Read Dave’s Cable News is Ripe for Disruption. Then Jay Rosen’s Edward Snowden, Meet Jeff Bezos. Then everything Jeff Jarvis has been writing about lately.
Then listen to the August 9 edition of On The Media. Pay special attention to the history of New York’s newspapers, and the strike of 1962-3. Note how vitally important papers back then were to the culture back then, how the strike (by a union tragically committed to preserving a dying technology that employed >100k people) killed off three of the seven papers while wounding the rest, and how that event gave birth to TV news and launched many young journalists (Nora Ephron, Tom Wolfe, Gay Talese, et. al.). Listen to other interviews in the show about the history of media, from telegraph to telephony to radio and beyond. Note also how structural separation assures that the past will have minimal drag on the future, and how laws (e.g. antitrust) learn from bad experiences in the marketplace and society. There’s a lot of other meat to chew on there.
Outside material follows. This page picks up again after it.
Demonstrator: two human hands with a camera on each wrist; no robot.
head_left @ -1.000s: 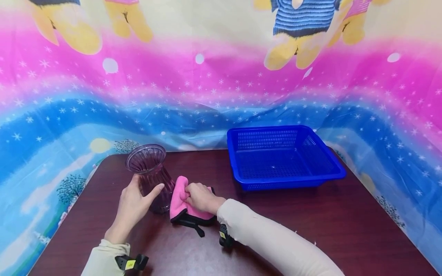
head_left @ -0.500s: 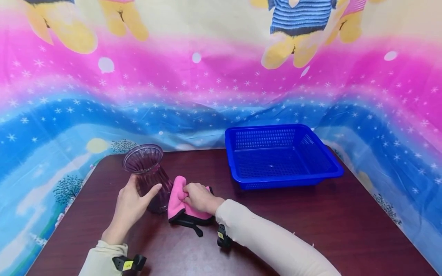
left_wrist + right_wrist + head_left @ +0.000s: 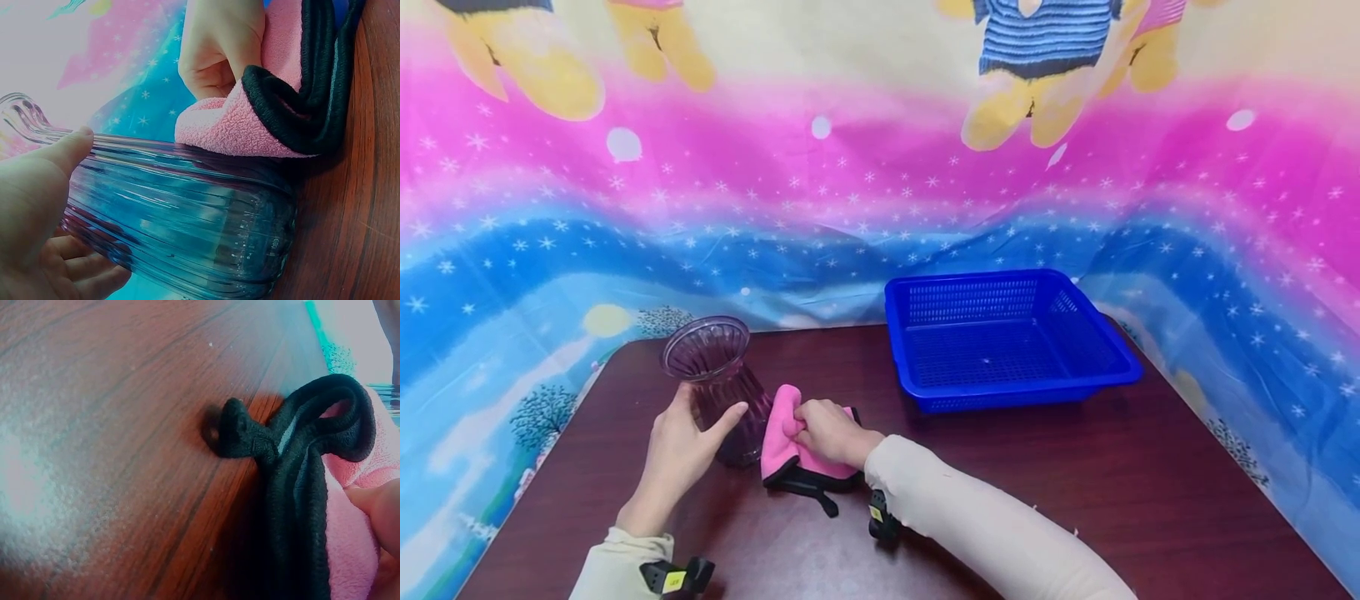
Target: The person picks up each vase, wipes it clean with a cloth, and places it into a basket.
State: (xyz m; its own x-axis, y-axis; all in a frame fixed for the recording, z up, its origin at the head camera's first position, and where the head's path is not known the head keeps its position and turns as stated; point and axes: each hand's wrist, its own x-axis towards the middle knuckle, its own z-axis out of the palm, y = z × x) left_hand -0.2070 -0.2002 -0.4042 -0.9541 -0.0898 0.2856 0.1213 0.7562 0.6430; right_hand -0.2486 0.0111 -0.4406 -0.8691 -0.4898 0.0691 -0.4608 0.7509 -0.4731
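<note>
A ribbed, purple-tinted glass vase (image 3: pixel 739 417) with a flared rim stands on the table, left of the middle. My left hand (image 3: pixel 679 450) grips it below the rim, thumb on the near side and fingers round the far side, as the left wrist view shows. My right hand (image 3: pixel 831 432) holds a folded pink cloth (image 3: pixel 781 433) with black edging and a black hanging loop (image 3: pixel 240 431). In the left wrist view the cloth (image 3: pixel 231 128) lies against the side of the vase (image 3: pixel 187 206), near its base. Part of the right hand's fingers is hidden by the cloth.
A blue plastic basket (image 3: pixel 1011 392) with perforated sides stands at the back right of the dark wooden table (image 3: pixel 1000 492). Behind the table hangs a printed curtain (image 3: pixel 850 183) in pink and blue. Small black cameras (image 3: pixel 676 577) are strapped to both wrists.
The whole head view has shifted slightly, moving everything a little to the left. Both hands keep their hold on the vase and the cloth, with no other clear movement.
</note>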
Then, if you’re up for it again (I’ve improved it a bit), read what I wrote here about Al Jazeera giving up on the Net while it goes after CNN, et. al. on cable.
I have only one complete, though provisional, thought about all of it: TV news is ripe for complete replacement and not just disruption. What will replace it is up to us. (Note: radio is different. I’ll explain why in a later post. On the road right now, so no time.)